DATA FOR ANALYSIS:
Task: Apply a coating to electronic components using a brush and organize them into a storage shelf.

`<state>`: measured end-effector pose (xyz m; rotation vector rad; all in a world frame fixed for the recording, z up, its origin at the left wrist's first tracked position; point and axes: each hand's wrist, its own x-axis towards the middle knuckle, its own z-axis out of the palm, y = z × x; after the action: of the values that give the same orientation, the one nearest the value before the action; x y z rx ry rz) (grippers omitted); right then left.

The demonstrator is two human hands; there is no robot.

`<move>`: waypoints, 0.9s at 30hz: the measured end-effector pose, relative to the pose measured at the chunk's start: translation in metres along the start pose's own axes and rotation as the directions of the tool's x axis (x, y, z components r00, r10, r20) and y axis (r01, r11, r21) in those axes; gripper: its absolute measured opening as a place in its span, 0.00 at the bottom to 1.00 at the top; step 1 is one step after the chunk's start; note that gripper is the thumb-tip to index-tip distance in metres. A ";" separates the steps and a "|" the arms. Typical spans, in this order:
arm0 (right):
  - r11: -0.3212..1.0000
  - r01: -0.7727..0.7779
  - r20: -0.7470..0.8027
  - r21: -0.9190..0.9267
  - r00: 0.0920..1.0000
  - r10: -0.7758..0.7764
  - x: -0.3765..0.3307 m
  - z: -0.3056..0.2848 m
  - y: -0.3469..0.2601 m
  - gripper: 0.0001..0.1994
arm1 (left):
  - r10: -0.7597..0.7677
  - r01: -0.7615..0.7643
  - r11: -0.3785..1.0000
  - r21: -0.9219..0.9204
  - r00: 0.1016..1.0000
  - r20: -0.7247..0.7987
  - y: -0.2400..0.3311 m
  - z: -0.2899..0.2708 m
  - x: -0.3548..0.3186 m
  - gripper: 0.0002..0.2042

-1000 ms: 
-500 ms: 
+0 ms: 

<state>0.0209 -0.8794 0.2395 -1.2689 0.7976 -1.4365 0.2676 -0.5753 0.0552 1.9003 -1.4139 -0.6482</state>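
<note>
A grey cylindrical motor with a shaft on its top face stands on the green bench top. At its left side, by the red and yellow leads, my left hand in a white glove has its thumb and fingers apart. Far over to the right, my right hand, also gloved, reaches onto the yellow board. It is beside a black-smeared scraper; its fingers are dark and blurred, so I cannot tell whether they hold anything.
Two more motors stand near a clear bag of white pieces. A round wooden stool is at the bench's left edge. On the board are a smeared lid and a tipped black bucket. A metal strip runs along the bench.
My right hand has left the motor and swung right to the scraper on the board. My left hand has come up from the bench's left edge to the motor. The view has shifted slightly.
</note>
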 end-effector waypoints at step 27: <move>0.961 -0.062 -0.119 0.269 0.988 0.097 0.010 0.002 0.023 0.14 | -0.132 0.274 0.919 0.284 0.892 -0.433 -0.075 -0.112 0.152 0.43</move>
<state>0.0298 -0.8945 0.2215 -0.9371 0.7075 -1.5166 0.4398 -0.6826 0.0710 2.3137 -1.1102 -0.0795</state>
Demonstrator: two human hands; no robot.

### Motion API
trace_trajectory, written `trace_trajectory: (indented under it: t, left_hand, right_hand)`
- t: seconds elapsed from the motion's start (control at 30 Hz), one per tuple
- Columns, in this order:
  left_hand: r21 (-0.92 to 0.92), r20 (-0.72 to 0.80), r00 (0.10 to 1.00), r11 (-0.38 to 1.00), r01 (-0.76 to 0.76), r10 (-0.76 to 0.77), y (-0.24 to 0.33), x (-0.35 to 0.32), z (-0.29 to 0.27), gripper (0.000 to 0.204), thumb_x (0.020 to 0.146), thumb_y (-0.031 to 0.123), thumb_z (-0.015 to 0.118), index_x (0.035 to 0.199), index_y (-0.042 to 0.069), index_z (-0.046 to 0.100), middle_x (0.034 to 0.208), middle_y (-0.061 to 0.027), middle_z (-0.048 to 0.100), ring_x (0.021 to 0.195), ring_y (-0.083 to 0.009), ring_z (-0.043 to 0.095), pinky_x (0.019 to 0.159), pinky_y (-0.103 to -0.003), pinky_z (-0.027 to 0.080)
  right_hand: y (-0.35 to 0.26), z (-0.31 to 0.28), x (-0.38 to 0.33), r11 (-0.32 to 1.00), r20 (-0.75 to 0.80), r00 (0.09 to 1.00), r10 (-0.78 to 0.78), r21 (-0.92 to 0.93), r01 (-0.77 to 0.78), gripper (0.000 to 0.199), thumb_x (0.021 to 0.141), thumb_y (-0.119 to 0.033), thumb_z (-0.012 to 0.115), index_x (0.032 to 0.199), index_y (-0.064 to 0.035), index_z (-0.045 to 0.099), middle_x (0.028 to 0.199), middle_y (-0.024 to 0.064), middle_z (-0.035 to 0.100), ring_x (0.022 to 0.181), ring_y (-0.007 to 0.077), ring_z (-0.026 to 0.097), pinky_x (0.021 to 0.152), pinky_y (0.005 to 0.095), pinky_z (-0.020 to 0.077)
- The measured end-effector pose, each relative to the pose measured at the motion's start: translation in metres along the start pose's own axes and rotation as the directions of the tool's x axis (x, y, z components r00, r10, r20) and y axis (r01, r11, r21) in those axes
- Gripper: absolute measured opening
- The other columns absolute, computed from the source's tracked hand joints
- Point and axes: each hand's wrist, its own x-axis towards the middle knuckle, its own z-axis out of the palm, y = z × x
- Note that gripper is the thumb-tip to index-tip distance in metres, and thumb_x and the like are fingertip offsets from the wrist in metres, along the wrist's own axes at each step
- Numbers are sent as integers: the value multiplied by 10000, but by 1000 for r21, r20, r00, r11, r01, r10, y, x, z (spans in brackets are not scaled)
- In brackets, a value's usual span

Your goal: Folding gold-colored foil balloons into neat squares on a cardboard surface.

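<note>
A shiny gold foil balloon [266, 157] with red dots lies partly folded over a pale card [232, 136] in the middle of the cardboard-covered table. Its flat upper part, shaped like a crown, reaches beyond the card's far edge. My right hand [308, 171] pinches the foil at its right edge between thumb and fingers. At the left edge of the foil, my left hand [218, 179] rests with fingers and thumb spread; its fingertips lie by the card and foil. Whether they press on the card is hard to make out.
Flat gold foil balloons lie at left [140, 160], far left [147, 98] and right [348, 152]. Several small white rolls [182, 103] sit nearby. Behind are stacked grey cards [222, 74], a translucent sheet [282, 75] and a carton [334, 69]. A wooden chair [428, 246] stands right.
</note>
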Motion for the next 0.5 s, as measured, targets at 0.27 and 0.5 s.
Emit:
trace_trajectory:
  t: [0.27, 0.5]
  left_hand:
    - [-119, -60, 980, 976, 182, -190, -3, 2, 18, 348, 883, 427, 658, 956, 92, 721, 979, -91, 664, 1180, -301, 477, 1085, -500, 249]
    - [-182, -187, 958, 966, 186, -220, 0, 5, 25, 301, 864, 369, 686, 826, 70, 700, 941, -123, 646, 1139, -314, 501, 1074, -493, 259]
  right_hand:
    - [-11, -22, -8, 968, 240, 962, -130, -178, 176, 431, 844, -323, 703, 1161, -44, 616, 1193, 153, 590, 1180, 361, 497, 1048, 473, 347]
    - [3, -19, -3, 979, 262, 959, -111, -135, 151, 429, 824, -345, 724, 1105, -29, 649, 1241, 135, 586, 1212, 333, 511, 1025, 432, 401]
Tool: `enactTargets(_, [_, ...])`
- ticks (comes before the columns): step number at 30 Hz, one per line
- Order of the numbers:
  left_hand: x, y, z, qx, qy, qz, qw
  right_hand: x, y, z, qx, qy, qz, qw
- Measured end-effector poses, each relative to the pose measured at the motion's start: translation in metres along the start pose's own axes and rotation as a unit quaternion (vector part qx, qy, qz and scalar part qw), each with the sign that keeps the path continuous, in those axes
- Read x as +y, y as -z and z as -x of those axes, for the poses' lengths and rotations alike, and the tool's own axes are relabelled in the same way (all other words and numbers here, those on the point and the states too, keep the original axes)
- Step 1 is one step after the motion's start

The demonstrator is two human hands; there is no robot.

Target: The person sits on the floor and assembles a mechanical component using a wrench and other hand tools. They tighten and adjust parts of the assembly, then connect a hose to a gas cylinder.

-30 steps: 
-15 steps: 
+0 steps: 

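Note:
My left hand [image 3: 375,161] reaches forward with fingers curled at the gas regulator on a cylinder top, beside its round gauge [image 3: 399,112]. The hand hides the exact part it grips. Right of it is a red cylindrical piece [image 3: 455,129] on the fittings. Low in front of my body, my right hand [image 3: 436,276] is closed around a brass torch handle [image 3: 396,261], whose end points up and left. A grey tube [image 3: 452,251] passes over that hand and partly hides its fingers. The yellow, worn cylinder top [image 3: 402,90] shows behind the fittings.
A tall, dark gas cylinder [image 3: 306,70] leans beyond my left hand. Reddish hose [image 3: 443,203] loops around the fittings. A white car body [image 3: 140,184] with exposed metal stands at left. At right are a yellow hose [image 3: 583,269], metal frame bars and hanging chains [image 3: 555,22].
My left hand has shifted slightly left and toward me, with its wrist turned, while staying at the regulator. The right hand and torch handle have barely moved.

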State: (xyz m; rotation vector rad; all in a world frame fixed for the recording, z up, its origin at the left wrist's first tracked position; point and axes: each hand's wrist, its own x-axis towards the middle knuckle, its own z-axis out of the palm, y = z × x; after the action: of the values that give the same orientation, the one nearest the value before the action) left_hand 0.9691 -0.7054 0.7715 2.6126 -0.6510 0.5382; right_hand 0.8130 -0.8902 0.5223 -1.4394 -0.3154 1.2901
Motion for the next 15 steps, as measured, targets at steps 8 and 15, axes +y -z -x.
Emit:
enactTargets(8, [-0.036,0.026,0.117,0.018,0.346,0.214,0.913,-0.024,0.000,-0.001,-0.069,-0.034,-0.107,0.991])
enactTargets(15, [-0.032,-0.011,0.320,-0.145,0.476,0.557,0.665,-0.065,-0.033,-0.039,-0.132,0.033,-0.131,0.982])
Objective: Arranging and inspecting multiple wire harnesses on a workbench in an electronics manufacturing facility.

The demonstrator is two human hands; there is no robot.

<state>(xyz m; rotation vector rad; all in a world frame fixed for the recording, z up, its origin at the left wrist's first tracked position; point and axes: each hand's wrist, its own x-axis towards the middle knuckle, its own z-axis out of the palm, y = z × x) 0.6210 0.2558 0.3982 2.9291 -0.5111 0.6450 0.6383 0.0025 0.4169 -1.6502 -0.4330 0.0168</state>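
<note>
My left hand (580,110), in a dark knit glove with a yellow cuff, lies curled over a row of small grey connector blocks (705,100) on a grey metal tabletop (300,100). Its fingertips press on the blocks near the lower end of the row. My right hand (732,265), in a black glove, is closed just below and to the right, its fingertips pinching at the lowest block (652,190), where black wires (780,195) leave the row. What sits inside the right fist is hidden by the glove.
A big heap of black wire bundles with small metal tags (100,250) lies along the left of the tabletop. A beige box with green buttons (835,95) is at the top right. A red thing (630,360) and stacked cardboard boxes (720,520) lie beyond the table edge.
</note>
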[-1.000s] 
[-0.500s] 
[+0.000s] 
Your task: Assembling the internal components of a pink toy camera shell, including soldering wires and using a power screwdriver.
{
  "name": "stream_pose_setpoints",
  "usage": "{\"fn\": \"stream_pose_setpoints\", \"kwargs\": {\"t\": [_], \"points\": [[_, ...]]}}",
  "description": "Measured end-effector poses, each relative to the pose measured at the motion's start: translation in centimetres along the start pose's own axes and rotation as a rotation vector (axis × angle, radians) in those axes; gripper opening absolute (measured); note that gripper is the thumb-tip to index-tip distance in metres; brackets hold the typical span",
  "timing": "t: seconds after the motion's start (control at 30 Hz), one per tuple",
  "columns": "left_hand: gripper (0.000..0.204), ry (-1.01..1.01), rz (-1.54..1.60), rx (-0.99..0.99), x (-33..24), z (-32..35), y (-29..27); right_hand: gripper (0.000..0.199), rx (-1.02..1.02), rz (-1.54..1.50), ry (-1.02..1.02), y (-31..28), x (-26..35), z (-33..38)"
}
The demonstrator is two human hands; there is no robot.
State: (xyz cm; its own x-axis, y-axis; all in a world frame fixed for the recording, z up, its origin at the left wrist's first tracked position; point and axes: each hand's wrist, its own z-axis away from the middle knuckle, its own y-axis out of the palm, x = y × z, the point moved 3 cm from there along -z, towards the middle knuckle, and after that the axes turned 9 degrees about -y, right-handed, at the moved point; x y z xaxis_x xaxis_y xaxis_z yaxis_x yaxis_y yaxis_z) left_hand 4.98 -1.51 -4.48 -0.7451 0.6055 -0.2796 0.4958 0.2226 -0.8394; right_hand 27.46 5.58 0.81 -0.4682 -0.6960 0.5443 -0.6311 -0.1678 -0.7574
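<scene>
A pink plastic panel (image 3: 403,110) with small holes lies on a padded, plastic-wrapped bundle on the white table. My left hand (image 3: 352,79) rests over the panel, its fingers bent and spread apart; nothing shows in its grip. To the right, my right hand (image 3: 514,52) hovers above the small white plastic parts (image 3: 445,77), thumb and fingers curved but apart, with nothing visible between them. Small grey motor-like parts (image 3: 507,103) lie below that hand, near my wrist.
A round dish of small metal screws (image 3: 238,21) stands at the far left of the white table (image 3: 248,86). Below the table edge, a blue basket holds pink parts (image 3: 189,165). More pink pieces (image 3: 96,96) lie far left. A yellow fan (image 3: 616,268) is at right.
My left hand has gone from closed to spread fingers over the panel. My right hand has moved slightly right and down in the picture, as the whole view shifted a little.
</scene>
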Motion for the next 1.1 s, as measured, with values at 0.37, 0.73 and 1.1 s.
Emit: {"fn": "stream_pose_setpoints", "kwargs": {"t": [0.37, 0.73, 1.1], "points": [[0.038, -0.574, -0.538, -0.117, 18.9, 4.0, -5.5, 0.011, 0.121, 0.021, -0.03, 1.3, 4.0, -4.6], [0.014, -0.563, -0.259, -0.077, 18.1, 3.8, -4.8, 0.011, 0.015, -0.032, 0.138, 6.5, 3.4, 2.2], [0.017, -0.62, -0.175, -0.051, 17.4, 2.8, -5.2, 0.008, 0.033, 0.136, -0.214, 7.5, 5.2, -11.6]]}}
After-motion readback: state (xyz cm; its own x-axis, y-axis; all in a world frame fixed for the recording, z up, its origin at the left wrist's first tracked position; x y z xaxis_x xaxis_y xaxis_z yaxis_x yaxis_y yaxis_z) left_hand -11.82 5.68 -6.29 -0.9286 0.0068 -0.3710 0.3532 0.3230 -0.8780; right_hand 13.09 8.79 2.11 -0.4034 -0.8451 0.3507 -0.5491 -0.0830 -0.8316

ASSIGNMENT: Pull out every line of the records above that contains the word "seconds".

SOLUTION TO THE PROBLEM:
- t: seconds elapsed from the motion's start (control at 30 Hz), one per tuple
  "timing": "t: seconds after the motion's start (control at 30 Hz), one per tuple",

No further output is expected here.